ACTIVITY:
The lines to transcribe run from the top of the material below to the line with "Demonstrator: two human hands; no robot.", inclusive. Leave the pictures behind.

RAW DATA:

▼

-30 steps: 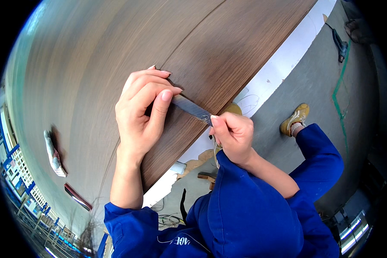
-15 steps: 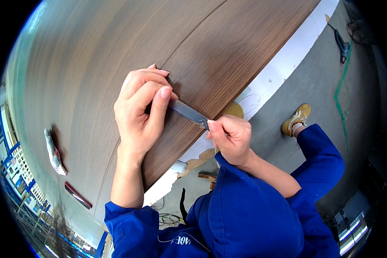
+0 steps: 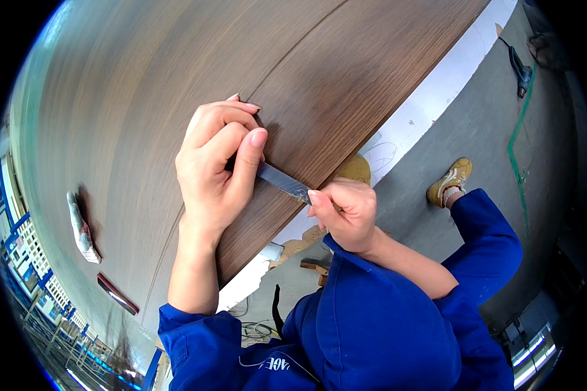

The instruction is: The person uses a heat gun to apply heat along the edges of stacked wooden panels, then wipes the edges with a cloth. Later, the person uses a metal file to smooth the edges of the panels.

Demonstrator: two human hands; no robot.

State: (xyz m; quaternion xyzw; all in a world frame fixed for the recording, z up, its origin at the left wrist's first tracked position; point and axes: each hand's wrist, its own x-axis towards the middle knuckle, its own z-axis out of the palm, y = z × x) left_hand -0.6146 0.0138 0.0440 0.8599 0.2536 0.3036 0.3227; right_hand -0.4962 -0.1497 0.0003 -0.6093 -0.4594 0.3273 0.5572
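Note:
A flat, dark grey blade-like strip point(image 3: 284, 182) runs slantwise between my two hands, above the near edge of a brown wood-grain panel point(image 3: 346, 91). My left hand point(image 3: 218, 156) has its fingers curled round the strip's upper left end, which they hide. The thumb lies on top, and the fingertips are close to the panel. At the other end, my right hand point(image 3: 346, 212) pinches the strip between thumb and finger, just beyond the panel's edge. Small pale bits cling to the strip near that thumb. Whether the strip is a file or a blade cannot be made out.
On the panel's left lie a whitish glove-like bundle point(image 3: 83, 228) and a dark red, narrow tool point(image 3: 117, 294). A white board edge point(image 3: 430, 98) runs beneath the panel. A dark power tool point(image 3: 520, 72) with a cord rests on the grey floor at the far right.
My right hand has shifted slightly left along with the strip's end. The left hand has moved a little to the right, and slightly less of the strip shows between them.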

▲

WRITTEN RESPONSE:
-30 steps: 
-15 steps: 
+0 steps: 

The instruction is: The person uses a heat gun to apply heat along the edges of stacked wooden panels, then wipes the edges with a cloth. Later, the person uses a metal file to smooth the edges of the panels.

Demonstrator: two human hands; no robot.

Nothing else is needed to finish the exercise.